## Exercise objective
Going from the top of the data below, give again each line through the one containing "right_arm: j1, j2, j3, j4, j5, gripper", both ends kept.
───── Source data ─────
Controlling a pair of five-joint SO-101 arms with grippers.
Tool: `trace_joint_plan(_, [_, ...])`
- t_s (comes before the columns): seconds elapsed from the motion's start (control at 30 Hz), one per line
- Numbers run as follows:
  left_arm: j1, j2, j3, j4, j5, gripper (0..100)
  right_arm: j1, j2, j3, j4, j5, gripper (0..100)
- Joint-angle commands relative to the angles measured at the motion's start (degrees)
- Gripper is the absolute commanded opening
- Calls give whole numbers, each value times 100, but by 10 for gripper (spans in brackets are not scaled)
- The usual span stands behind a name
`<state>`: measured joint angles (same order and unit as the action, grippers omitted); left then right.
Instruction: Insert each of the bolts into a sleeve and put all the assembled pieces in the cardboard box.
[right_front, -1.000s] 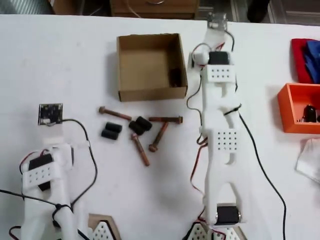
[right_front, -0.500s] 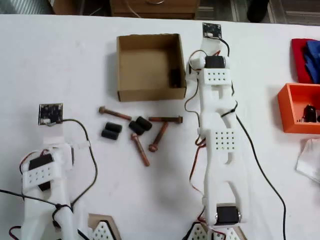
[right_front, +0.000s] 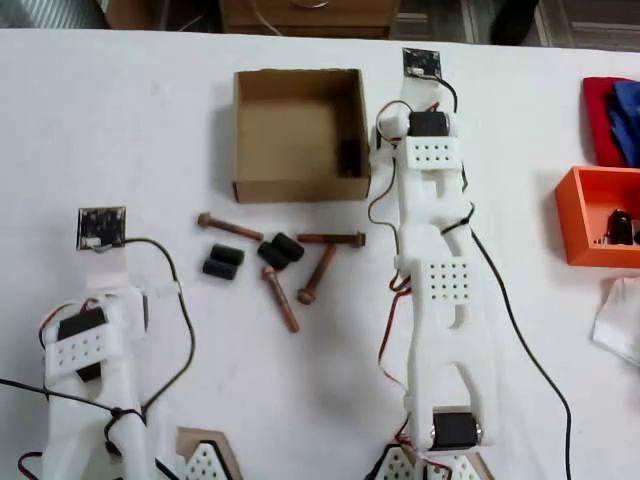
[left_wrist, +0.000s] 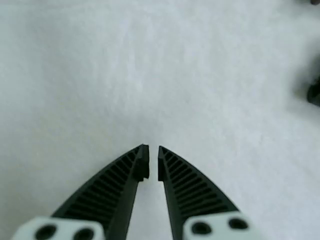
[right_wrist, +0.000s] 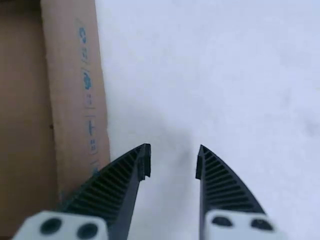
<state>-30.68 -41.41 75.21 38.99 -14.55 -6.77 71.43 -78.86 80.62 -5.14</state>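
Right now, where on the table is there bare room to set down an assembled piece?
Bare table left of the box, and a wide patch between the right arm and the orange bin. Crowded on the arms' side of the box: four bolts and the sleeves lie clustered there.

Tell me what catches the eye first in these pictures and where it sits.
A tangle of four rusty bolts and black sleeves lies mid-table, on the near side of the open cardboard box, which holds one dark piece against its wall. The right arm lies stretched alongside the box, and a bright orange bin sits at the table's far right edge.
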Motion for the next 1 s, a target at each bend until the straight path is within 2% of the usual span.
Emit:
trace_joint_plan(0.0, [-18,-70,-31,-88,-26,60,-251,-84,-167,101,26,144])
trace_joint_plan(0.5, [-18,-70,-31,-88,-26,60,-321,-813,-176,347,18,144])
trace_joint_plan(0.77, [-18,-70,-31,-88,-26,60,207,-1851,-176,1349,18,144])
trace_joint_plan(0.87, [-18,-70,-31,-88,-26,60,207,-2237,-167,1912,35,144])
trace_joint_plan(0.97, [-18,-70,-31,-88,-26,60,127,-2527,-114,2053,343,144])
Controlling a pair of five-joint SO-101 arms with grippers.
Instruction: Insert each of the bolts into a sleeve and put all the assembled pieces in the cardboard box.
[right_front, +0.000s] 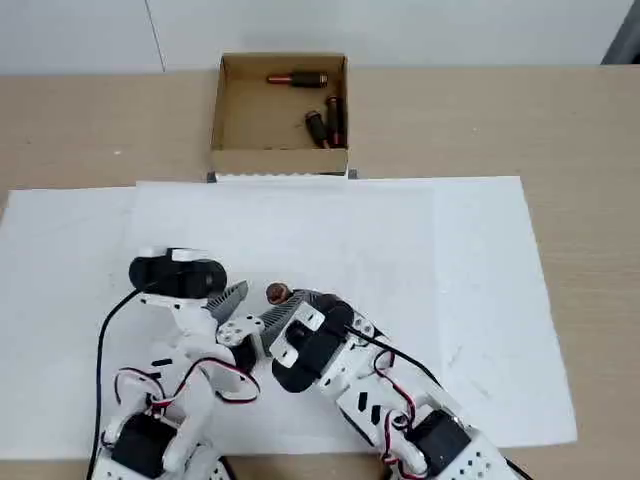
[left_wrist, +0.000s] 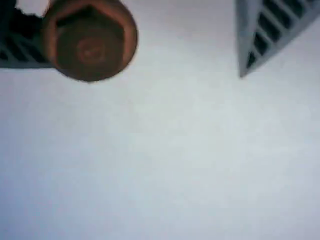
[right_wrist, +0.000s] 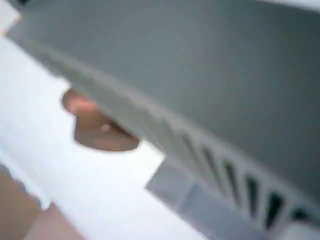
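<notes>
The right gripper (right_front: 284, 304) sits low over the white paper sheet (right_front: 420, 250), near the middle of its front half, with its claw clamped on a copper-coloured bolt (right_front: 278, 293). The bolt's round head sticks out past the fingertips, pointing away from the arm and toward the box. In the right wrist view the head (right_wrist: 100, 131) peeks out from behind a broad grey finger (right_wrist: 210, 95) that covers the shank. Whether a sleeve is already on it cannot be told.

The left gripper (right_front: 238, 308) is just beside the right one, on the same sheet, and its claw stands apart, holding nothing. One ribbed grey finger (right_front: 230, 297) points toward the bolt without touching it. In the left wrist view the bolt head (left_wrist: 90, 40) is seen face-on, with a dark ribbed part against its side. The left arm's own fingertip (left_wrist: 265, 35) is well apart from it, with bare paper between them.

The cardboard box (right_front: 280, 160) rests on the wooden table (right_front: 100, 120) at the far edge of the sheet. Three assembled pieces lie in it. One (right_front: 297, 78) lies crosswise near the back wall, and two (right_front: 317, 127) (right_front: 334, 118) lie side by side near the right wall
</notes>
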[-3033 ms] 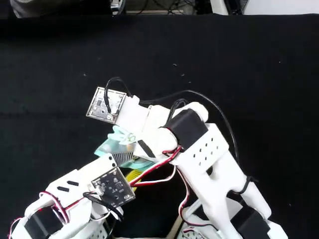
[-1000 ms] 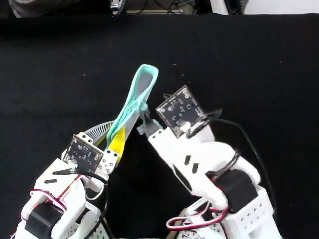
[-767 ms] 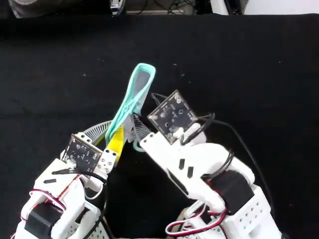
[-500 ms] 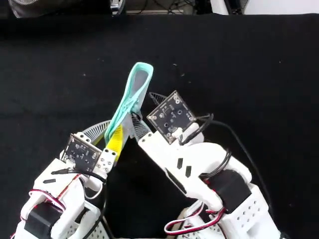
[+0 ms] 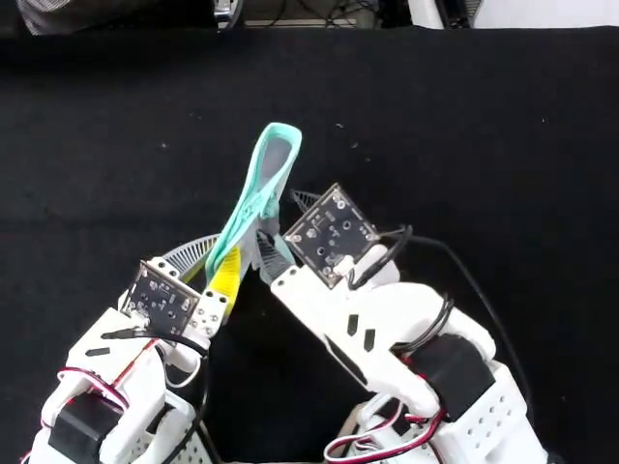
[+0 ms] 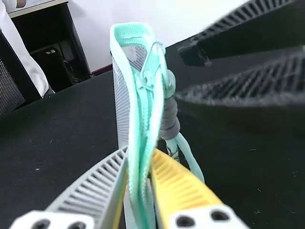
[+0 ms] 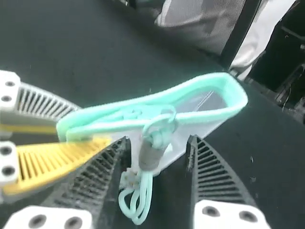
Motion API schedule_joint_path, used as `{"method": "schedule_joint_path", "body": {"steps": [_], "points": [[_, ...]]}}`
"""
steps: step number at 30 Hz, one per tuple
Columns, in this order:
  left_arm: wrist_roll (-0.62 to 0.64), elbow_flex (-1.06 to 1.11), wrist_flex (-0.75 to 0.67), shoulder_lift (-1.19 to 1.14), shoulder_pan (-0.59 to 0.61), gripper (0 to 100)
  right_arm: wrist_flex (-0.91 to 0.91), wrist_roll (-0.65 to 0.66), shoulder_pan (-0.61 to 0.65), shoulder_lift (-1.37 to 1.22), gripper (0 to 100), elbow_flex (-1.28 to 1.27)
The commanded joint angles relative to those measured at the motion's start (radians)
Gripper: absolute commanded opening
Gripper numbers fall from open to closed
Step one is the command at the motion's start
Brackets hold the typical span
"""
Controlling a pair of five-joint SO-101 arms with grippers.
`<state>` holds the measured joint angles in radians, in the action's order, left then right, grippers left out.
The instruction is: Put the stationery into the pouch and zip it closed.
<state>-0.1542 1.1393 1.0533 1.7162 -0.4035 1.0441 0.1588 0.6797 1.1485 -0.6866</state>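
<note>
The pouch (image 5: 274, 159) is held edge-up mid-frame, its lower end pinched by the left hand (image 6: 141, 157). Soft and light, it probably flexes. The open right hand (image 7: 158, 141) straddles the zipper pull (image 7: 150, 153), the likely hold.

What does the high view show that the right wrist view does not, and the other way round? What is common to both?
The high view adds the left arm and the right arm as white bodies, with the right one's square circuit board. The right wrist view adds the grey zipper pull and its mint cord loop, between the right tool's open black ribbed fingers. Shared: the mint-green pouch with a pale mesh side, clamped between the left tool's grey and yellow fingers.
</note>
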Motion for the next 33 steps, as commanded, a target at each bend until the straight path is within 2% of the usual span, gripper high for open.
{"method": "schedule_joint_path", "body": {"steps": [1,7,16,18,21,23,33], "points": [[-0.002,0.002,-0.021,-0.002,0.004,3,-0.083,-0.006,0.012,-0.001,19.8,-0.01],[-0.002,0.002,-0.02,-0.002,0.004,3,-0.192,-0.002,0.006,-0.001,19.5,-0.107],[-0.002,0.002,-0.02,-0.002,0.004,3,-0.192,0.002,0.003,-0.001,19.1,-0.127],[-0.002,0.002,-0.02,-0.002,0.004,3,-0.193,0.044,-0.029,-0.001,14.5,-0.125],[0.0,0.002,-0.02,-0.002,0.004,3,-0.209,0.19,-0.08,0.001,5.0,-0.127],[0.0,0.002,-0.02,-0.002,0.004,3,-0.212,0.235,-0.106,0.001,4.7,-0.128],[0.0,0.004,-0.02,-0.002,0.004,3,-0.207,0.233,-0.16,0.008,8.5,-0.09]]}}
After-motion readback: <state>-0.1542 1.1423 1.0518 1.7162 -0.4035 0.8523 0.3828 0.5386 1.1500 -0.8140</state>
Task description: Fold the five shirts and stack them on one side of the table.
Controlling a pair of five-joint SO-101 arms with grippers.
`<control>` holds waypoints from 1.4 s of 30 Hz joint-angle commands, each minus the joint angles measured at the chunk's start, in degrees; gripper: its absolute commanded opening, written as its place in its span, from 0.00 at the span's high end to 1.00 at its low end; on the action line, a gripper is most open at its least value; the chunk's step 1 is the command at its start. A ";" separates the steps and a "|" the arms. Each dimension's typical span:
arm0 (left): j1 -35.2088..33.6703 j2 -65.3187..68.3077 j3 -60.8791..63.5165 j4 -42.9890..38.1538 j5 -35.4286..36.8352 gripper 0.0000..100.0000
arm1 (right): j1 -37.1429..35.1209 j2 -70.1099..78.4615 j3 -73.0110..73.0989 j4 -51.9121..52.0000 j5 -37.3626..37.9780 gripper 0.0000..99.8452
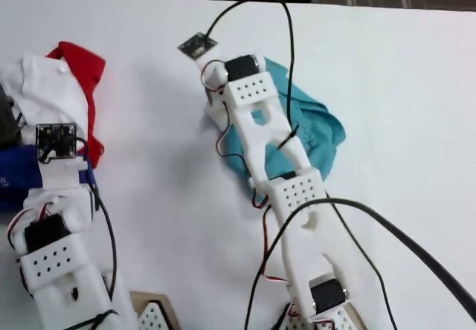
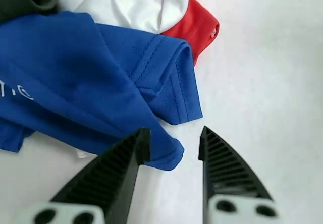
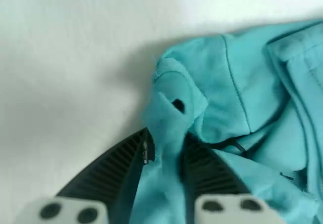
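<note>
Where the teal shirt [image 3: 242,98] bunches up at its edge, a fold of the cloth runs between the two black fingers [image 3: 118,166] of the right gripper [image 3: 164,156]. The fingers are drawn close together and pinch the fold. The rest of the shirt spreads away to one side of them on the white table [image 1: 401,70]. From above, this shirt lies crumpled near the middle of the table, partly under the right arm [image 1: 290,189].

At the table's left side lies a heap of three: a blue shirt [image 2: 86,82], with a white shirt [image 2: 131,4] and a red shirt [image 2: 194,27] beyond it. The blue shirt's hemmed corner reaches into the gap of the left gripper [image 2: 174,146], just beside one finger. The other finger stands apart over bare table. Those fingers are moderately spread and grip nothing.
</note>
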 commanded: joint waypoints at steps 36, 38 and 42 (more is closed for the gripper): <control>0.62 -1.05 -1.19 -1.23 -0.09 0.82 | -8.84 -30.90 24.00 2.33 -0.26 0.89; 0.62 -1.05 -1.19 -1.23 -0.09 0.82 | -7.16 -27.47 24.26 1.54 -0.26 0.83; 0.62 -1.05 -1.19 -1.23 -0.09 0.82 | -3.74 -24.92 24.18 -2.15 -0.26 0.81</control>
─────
## Response to the exercise
Controlling a pair of five-joint SO-101 arms with grippers.
Tool: `trace_joint_plan(_, [_, ...])`
- t_s (comes before the columns): seconds elapsed from the motion's start (control at 30 Hz), one per line
- Numbers run as follows:
  left_arm: j1, j2, j3, j4, j5, gripper (0..100)
  right_arm: j1, j2, j3, j4, j5, gripper (0..100)

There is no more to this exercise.